Changes to the tags file format¶
F
kind usage¶
You cannot use F
(file
) kind in your .ctags because Universal Ctags
reserves it. See ctags-incompatibilities(7).
Reference tags¶
Traditionally ctags collects the information for locating where a language object is DEFINED.
In addition Universal Ctags supports reference tags. If the extra-tag
r
is enabled, Universal Ctags also collects the information for
locating where a language object is REFERENCED. This feature was
proposed by @shigio in #569 for GNU GLOBAL.
Here are some examples. Here is the target input file named reftag.c.
#include <stdio.h>
#include "foo.h"
#define TYPE point
struct TYPE { int x, y; };
TYPE p;
#undef TYPE
Traditional output:
$ ctags -o - reftag.c
TYPE reftag.c /^#define TYPE /;" d file:
TYPE reftag.c /^struct TYPE { int x, y; };$/;" s file:
p reftag.c /^TYPE p;$/;" v typeref:typename:TYPE
x reftag.c /^struct TYPE { int x, y; };$/;" m struct:TYPE typeref:typename:int file:
y reftag.c /^struct TYPE { int x, y; };$/;" m struct:TYPE typeref:typename:int file:
Output with the extra-tag r
enabled:
$ ctags --list-extras | grep ^r
r Include reference tags off
$ ctags -o - --extras=+r reftag.c
TYPE reftag.c /^#define TYPE /;" d file:
TYPE reftag.c /^#undef TYPE$/;" d file:
TYPE reftag.c /^struct TYPE { int x, y; };$/;" s file:
foo.h reftag.c /^#include "foo.h"/;" h
p reftag.c /^TYPE p;$/;" v typeref:typename:TYPE
stdio.h reftag.c /^#include <stdio.h>/;" h
x reftag.c /^struct TYPE { int x, y; };$/;" m struct:TYPE typeref:typename:int file:
y reftag.c /^struct TYPE { int x, y; };$/;" m struct:TYPE typeref:typename:int file:
#undef X and two #include are newly collected.

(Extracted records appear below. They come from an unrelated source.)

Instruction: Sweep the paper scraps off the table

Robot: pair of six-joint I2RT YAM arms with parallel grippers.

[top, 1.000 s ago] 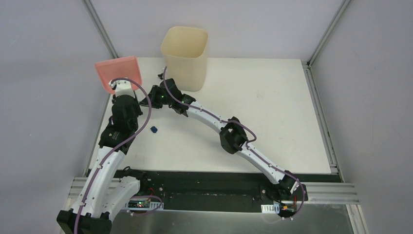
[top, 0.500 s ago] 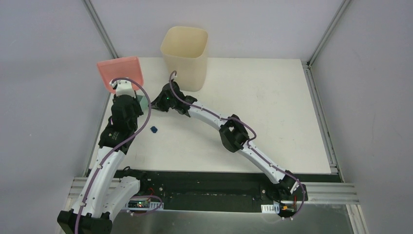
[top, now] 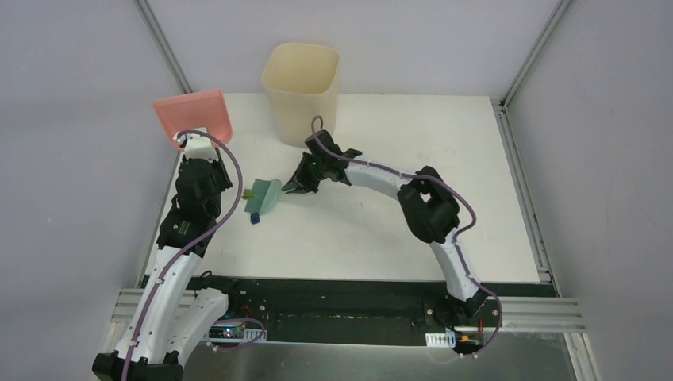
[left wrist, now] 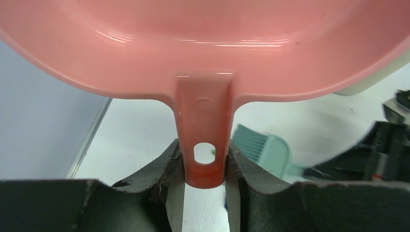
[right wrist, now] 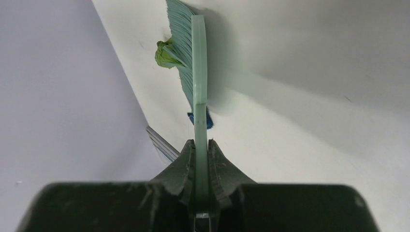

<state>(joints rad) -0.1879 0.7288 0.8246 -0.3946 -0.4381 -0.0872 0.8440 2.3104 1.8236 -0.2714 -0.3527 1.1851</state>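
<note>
Brush [right wrist: 198,72] sticks fwd from betw. R fingers [right wrist: 180,169]; far scrap [right wrist: 166,54] just L of its far end, near scrap [right wrist: 208,121] under it, closer in. Dustpan [left wrist: 203,43] ahead of L fingers [left wrist: 160,170], handle betw. them.

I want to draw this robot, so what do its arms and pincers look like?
The left arm and right arm are white tubes joined by chunky black joints. A thin purple cable loops along each one. A tiny green light glows near the right wrist. The left pincer and right pincer each have two dark fingers.
</note>
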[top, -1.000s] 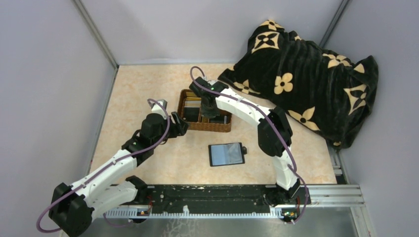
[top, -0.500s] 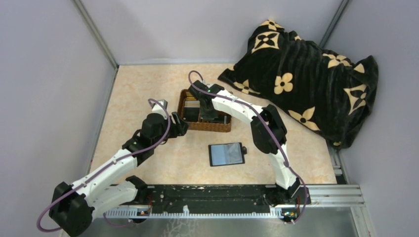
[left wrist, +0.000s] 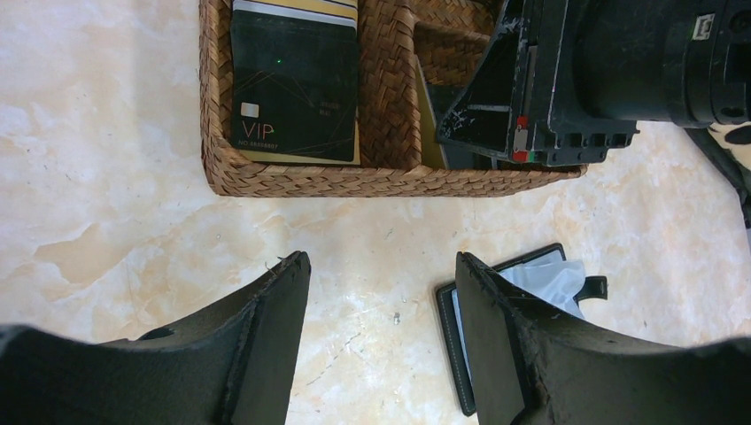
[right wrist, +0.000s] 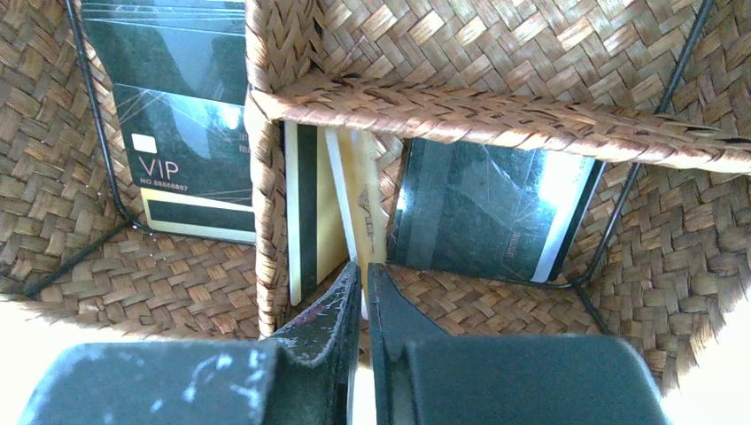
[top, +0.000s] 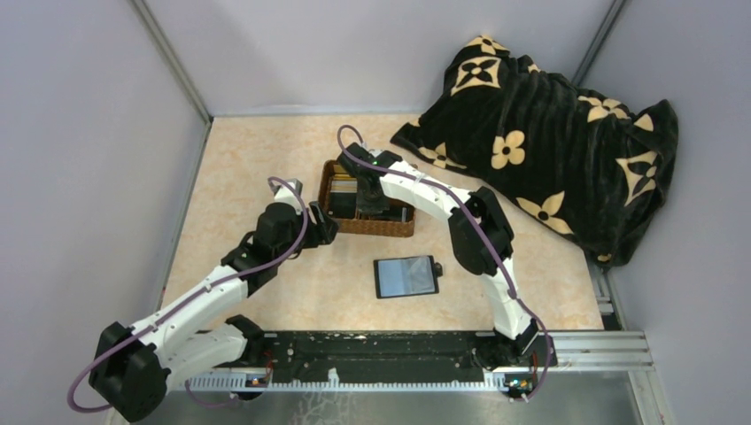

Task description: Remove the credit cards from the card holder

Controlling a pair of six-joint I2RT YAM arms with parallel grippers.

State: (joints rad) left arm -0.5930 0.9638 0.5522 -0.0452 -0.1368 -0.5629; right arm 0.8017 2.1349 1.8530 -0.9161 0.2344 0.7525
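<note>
Right arm arched over brown wicker divided tray, right claw pointing down, pinching upright thin gold card. Left claw spread above beige worktop. Black card reads "VIP". Open black card holder at tray's 5 o'clock.

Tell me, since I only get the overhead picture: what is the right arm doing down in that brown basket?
Observer: Its wrist camera shows the right hand with its fingers close on either side of a gold card. The card is standing on edge inside the wicker tray.
Operator: Are there other cards in there?
Observer: Yes. A dark card printed VIP lies flat in the neighbouring compartment.
Operator: And the left arm?
Observer: The left hand hangs open and empty over the tabletop, just in front of the tray.
</note>
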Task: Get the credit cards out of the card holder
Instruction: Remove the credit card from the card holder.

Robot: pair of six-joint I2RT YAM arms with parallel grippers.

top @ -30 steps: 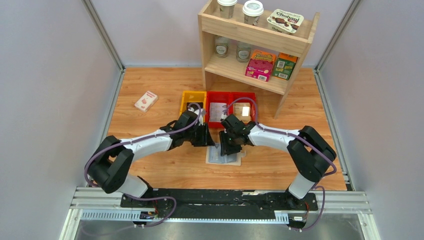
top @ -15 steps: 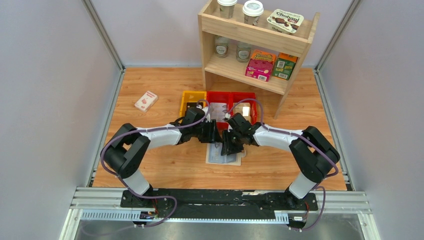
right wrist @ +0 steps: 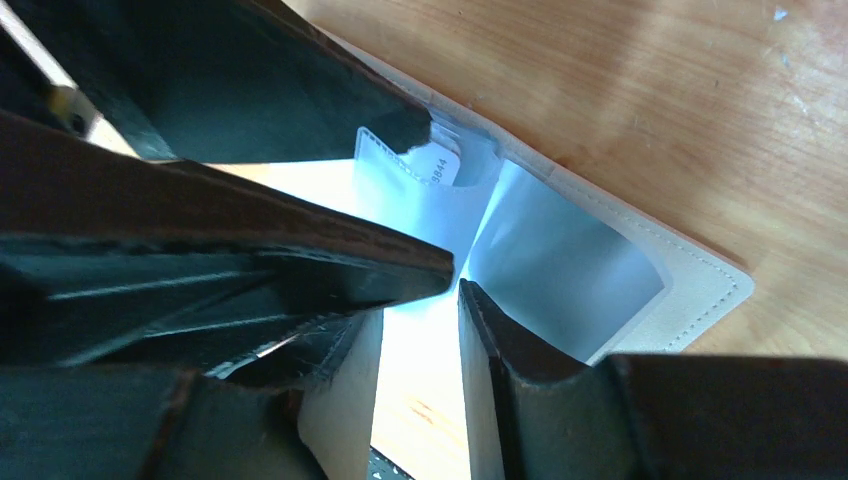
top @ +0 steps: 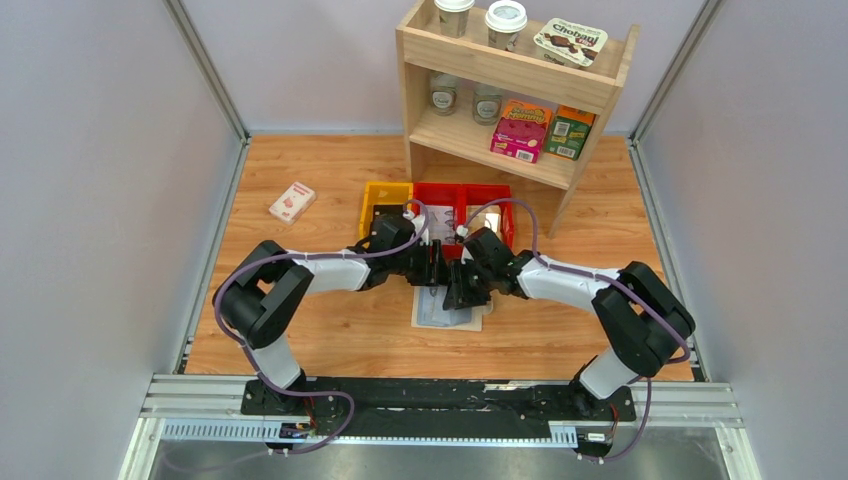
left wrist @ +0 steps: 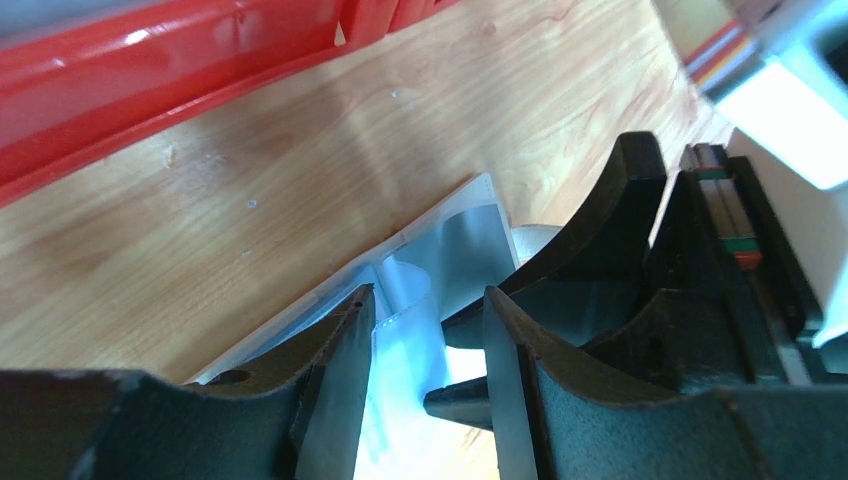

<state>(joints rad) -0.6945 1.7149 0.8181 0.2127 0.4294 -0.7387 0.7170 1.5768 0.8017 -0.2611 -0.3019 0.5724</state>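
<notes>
The card holder (top: 447,316) is laid open on the table (top: 330,330), lining (right wrist: 570,260) upward, directly beneath both grippers, which are positioned tip to tip above it. The left gripper (left wrist: 430,312) is held low over the lining with its jaws spread; pale lining is seen through the gap and nothing is clamped between them. The right gripper (right wrist: 458,284) is set just opposite, its fingertips close beside those of the left. Its jaws are parted by a narrow gap only, and whether the lining's edge is nipped there cannot be told, the area being overexposed. One card (right wrist: 441,166), marked with printed digits, is seated in the lining just beyond the right fingertips, beneath a left finger (right wrist: 300,90). A red bin (left wrist: 150,70) is located beyond the left gripper.
</notes>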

“roles” is a newly introduced field in Universal Ctags. The field named is for recording how a tag is referenced. If a tag is definition tag, the roles field has “def” as its value.
Universal Ctags prints the role information when the r
field is enabled with --fields=+r
.
$ ctags -o - --extras=+r --fields=+r reftag.c
TYPE reftag.c /^#define TYPE /;" d file:
TYPE reftag.c /^#undef TYPE$/;" d file: roles:undef
TYPE reftag.c /^struct TYPE { int x, y; };$/;" s file: roles:def
foo.h reftag.c /^#include "foo.h"/;" h roles:local
p reftag.c /^TYPE p;$/;" v typeref:typename:TYPE roles:def
stdio.h reftag.c /^#include <stdio.h>/;" h roles:system
x reftag.c /^struct TYPE { int x, y; };$/;" m struct:TYPE typeref:typename:int file: roles:def
y reftag.c /^struct TYPE { int x, y; };$/;" m struct:TYPE typeref:typename:int file: roles:def
The Reference tag marker field, R
, is a specialized GNU global
requirement; D is used for the traditional definition tags, and R is
used for the new reference tags. The field can be used only with
--_xformat
.
$ ctags -x --_xformat="%R %-16N %4n %-16F %C" --extras=+r reftag.c
D TYPE 3 reftag.c #define TYPE point
D TYPE 4 reftag.c struct TYPE { int x, y; };
D p 5 reftag.c TYPE p;
D x 4 reftag.c struct TYPE { int x, y; };
D y 4 reftag.c struct TYPE { int x, y; };
R TYPE 6 reftag.c #undef TYPE
R foo.h 2 reftag.c #include "foo.h"
R stdio.h 1 reftag.c #include <stdio.h>
See Customizing xref output for more details about
--_xformat
.
Although the facility for collecting reference tags is implemented,
only a few parsers currently utilize it. All available roles can be
listed with --list-roles
:
$ ctags --list-roles
#LANGUAGE KIND(L/N) NAME ENABLED DESCRIPTION
SystemdUnit u/unit Requires on referred in Requires key
SystemdUnit u/unit Wants on referred in Wants key
SystemdUnit u/unit After on referred in After key
SystemdUnit u/unit Before on referred in Before key
SystemdUnit u/unit RequiredBy on referred in RequiredBy key
SystemdUnit u/unit WantedBy on referred in WantedBy key
Yaml a/anchor alias on alias
DTD e/element attOwner on attributes owner
Automake c/condition branched on used for branching
Cobol S/sourcefile copied on copied in source file
Maven2 g/groupId dependency on dependency
DTD p/parameterEntity elementName on element names
DTD p/parameterEntity condition on conditions
LdScript s/symbol entrypoint on entry points
LdScript i/inputSection discarded on discarded when linking
...
The first column shows the name of the parser. The second column shows the letter/name of the kind. The third column shows the name of the role. The fourth column shows whether the role is enabled or not. The fifth column shows the description of the role.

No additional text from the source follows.